The embracement of the “red” is now a codified mantra set out by Chief of Naval Operations (CNO) Admiral Gilday—Get Real, Get Better. Amongst the many highlights of Get Real, Get Better, the CNO charges leaders to experiment, learn, and get better. This calls for a review of the merits of exercises of learning in the contested waters. The Royal Navy updated the name of their premier training event, Flag Officer Sea Training (FOST) to Fleet Operational Sea Training (FOST), reflecting this concept. Focus on the fleet operational sea training—operational training—and plan an exercise where it matters, conduct the exercise, and learn from it.
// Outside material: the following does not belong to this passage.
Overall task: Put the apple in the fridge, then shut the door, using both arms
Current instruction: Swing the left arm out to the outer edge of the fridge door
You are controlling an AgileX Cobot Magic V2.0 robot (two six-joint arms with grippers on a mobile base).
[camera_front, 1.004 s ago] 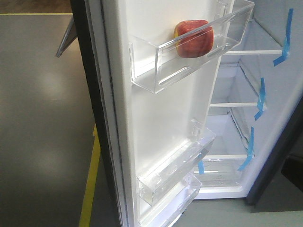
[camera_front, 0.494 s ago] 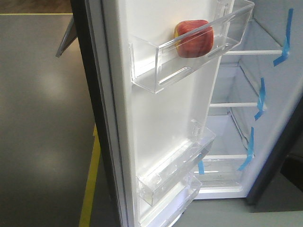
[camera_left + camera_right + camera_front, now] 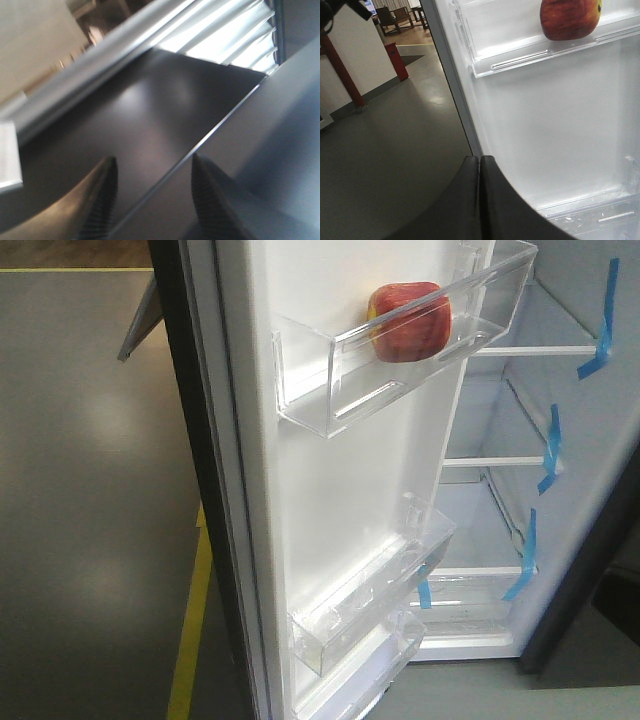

The watchteams and commanding officer and executive officer teams would gain tacit knowledge of the geography, hydrography, and general feel of contested waters. Being on the bridge or in the combat information center is an entirely different understanding than a simulation. Should deterrence fail, current commanding officers would have first-hand knowledge of the environment. Should it fail later, the executive officers of past, and now commanding officers, would be that much more ready.

Let the fleet planners get to work and put together challenging exercises in the South China Sea. Adjust fires and direct energy to find ways to challenge assumptions of how the Chinese will fight and take it a step further to find ways they could advance their warfighting capability by learning it firsthand. Then, conduct thorough after-action reports. Use the Lessons Learned process and use it with vigor. Conducting honest exercises with partners could reveal new tactics based upon observed PLAN responses. Deficiencies in administrative items, such as manning and organization, might be uncovered. For example, an anti-submarine task group could discover that the hydropraphy in a particular part of the East China Sea provides a critical PLAN weakness previously not identified. Most importantly, grant latitude to test educated assumptions and reward a ship or staff that finds errors, poor performance, miscalculation, and then challenge them to get better.

Looking Forward

The current defense priorities and strategies call for a global U.S. Navy, which requires either more ships or an embracement of bold and cooperative options. The United States would benefit from enhancing legitimacy in the maritime commons via ratification of UNCLOS, investing in exercises that challenge assumptions and deliver learning moments, and to plan cooperative deployments as if U.S. national security depended upon it. This is easier said than done. The pure workload of a fleet staff is enormous, but a refocus from the top-down could reveal unknown benefits. Russia’s recent invasion into Ukraine has revealed that the future of the U.S. Navy is not solely in east Asia, but also in the European theater, which will require aggressive naval planning, maximum leveraging of partner navies, and the ability to do so as the model legitimate global power.

  1. Barry Posen and Andrew Ross, “Competing Visions for U.S. Grand Strategy, International Security, vol. 21, 3, (Winter 1996/97): 5–53.
  2. Barry Posen, “The Rise of Illiberal Hegemony,” Foreign Affairs vol. 97, 2, (March/April 2018): 20.
  3. Advantage at Sea: Prevailing with Integrated All-Domain Naval Power. (United States Navy, Dec 2020), 3, www.defense.gov.